Федеральный судья в отставке Сергей Пашин и вовсе допустил, что сужение тут судейского усмотрения, напротив, может препятствовать освобождению людей, вставших на путь исправления, именно из-за формальных критериев. Так что для сокращения числа отказов в УДО, по его мнению, сперва, например, стоило бы отменить разъяснения пленума ВС о необходимости учитывать взыскания осужденного на протяжении всего его срока. Есть масса примеров, когда человеку не дают УДО только за то, что лет пять назад он получил наказание, скажем, за незастегнутую пуговицу, но на самом деле это значит, что его просто не хотят отпускать на волю. «Эта правовая позиция ВС совершенно не правовая, потому что делает итоговые решения совершенно непредсказуемыми и произвольными», – заметил Пашин. Он напомнил и о порочной практике «выкручивания рук»: когда правоприменители убеждены, что если заключенный продолжает настаивать, что он невиновен, стал жертвой судебной ошибки, то это якобы означает, что на самом деле тот ничего не осознал и не исправился. Хотя Конституционный суд РФ уже не раз пояснял, что признание или непризнание вины не должны влиять на УДО, данная позиция игнорируется на местах.
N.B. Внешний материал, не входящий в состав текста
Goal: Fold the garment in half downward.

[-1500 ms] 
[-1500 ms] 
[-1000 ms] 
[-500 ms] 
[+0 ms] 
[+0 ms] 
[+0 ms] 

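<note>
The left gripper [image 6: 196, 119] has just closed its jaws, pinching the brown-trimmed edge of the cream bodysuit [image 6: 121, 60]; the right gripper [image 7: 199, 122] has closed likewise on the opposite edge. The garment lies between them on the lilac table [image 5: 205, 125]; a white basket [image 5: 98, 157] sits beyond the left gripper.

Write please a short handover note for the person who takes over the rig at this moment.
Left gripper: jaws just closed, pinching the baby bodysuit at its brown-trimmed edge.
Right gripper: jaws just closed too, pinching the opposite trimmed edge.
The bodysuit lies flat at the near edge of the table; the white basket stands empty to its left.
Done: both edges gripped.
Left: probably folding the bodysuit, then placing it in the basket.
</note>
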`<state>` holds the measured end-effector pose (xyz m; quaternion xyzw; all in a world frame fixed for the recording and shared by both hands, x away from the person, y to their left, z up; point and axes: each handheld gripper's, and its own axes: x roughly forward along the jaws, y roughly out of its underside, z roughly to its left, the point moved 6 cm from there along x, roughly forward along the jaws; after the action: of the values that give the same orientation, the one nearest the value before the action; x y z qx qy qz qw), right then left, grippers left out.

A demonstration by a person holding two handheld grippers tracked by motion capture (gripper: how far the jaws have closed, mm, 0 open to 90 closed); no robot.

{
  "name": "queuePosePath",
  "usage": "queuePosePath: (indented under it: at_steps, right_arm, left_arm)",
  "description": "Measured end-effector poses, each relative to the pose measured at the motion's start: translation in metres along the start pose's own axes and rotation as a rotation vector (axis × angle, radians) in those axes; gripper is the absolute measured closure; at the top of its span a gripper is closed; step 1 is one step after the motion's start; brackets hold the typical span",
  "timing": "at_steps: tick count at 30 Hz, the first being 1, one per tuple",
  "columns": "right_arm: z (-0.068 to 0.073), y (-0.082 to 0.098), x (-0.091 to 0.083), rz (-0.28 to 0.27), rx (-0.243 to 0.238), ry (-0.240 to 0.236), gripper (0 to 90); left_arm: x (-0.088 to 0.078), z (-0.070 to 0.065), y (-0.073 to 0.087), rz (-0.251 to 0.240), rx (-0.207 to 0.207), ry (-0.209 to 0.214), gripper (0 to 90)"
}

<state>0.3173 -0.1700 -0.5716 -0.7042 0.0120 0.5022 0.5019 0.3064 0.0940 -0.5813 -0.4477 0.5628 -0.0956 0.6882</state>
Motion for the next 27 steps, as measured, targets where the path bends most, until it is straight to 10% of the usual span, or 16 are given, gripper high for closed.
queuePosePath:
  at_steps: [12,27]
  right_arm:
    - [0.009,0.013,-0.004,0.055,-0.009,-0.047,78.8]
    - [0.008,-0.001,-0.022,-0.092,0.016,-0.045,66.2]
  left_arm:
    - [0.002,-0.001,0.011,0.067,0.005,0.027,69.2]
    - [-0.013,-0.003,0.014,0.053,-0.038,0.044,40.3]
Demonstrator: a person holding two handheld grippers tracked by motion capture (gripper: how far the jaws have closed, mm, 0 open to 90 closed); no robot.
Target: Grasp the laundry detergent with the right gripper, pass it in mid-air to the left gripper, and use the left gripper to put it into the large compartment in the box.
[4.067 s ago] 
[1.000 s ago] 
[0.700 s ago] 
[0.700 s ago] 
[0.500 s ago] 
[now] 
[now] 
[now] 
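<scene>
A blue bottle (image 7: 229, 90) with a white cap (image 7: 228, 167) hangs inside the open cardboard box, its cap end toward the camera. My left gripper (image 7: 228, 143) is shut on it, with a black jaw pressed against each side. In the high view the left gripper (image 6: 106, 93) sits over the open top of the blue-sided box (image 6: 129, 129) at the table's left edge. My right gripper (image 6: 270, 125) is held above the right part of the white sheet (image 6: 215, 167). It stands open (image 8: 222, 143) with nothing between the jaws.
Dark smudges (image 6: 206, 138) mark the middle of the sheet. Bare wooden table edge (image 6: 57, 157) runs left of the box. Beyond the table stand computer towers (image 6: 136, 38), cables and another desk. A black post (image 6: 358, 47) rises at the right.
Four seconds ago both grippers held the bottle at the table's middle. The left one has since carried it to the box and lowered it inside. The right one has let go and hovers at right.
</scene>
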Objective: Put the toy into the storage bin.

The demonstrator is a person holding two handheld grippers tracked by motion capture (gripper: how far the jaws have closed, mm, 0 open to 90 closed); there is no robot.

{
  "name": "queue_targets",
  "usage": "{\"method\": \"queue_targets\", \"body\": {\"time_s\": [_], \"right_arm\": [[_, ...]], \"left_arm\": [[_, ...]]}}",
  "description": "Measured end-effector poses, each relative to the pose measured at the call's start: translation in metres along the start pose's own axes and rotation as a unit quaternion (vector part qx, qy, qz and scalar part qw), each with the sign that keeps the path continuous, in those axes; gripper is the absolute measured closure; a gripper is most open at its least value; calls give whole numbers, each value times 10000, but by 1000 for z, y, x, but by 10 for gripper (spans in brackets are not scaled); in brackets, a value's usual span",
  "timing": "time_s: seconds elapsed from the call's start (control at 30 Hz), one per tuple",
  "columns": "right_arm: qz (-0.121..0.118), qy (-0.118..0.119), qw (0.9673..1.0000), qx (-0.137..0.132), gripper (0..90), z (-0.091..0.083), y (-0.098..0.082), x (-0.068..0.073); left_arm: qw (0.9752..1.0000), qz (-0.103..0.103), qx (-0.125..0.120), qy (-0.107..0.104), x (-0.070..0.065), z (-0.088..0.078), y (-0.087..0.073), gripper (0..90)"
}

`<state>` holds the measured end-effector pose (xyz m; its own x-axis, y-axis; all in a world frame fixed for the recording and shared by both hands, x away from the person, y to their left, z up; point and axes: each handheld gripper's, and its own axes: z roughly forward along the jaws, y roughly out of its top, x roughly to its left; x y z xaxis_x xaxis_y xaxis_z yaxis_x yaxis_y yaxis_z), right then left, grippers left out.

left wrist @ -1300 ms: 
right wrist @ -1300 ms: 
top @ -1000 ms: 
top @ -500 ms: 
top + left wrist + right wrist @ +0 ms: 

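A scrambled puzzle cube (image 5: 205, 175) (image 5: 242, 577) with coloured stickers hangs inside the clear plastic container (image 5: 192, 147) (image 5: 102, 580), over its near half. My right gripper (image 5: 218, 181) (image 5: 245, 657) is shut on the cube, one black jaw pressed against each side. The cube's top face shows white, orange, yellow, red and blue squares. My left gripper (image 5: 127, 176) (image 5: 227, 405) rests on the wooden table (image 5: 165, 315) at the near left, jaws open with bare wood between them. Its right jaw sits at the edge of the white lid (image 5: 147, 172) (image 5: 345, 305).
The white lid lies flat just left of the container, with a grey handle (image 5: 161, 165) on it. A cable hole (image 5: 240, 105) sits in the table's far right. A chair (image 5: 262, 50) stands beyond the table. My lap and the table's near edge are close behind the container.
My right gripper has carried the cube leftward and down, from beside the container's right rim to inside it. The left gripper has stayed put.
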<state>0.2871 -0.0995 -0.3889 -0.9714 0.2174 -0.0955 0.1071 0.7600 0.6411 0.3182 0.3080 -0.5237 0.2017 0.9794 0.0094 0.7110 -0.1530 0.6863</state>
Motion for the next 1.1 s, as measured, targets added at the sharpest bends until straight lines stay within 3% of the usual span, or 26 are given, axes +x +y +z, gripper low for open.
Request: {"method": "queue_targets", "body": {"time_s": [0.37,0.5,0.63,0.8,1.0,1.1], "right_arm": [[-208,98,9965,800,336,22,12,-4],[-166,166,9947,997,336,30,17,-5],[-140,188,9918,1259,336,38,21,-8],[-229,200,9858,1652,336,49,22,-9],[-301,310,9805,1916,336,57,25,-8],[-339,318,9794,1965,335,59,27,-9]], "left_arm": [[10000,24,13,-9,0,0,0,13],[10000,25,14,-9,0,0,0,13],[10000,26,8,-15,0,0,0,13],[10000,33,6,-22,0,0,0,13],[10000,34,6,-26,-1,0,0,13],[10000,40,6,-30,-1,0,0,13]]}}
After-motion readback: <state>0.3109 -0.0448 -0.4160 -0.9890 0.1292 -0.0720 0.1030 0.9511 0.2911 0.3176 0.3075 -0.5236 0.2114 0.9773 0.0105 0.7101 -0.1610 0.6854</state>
Действительно, подтвердил Пашин, люди жалуются, что зачастую судейское усмотрение превращается в обыкновенный произвол. Вот потому, по его мнению, юристы и ищут способ разрешить эту серьезную проблему, хотя и «чересчур простым способом». Так можно управлять лишь заводом, заметил он: «Попытка построить судебную систему как набор технологий выглядит утешительно, поскольку сразу все становится четко и понятно. Но и правосудия тогда становится все меньше». Судья в отставке убежден, что для реальных улучшений требуются не точечные корректировки, а оздоровление атмосферы внутри судейского корпуса: правильный подбор кадров, сменяемость руководства. «Нам нужно меньше карьерных судей, которые растут из секретарей и смотрят в рот своим шефам. И нужно больше адвокатов, доцентов, чтобы прививать системе представление о человеческом достоинстве. А сейчас в мантии облачают людей, которые с младых ногтей тянутся к судейскому молотку и ради этого готовы на все. Они послушны своему руководству, в первую очередь заточены на показатели – быстрое описывание дел, отсутствие изменений в решениях», – подчеркнул Пашин. И конечно, нужно перестать наказывать служителей Фемиды за дальнейшее поведение досрочно освобожденных, когда «проще перестраховаться и оставить человека в колонии». Возможно, здесь могло бы помочь внедрение стандартов доказанности при решении вопросов об УДО: при достаточном количестве доказательств в пользу исправления человека он подлежит освобождению, и в этом случае судья уже не несет персональной ответственности.